Last week I was helping a client with some performance problems in one of their subsystems. Performance profiling is often a tricky subject where there’s no one clear preventative step, but I want to highlight a few positive qualities that it encourages in your codebase.
A wild performance problem appears!
The system in question started exhibiting performance problems. What was more interesting though, was the nature of the performance problem, with calls to save data bottlenecking for minutes at a time – all with a relatively small number of users.
If you’ve ever done any performance tuning in the past, this sounds like a classic resource contention issue – where a scarce resource locks and users are rate limited in their access to it. Conspicuously, there hadn’t been any significant code changes to the portion of the system that saved the data in question.
Reproducing Performance Problems
Like any kind of issue in software development, you can’t do anything to solve a problem unless you can see it, and until you can see it, you can’t start to identify what kind of fixes you could use.
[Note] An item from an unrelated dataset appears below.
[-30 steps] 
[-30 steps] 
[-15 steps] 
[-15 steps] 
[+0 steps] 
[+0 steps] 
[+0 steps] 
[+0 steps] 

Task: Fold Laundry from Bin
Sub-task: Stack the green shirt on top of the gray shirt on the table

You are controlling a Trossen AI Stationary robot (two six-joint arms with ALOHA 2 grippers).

Discerning the “what” from a chorus of people frustrated with a system is pretty difficult and we both benefited and suffered from the fact that system in question is part of a small ecosystem of distributed systems.
To make matters worse, the methods that were taking a huge amount of time to execute, were methods that both interacted with a third party component, and other systems in the distributed architecture.
Perceptions of performance in distributed systems
Performance is frequently hidden behind smoke and mirrors – there’s a big difference between actual performance, and perceived performance. Actual performance is concrete and measurable, where perceived performance is an ephemeral feeling that a user has towards your software.
“Eventual consistency is a consistency model used in distributed computing to achieve high availability that informally guarantees that, if no new updates are made to a given data item, eventually all accesses to that item will return the last updated value.” – Wikipedia
When a Facebook user posts some new content, that content is immediately added into their browsers DOM. Basically, what they’ve posted is put on their screen right in front of them. Other users of the site will see the content seconds later, when it eventually replicates across all their data-stores. This can take seconds to minutes if their system is running slowly, but the data is send and queued, rendered to the user, and the perception is that Facebook is performing very quickly.
The key take away, is that the way users feel about performance directly correlates to their experiences and what they can see, and rarely the performance of the system as a whole.
The perception of poor performance in a distributed system will always fall on the user-facing components of that system. To compound the problem, reproducing “production like” performance problems is often much more difficult, with the strain felt by various components in the system becoming very difficult to isolate and identify.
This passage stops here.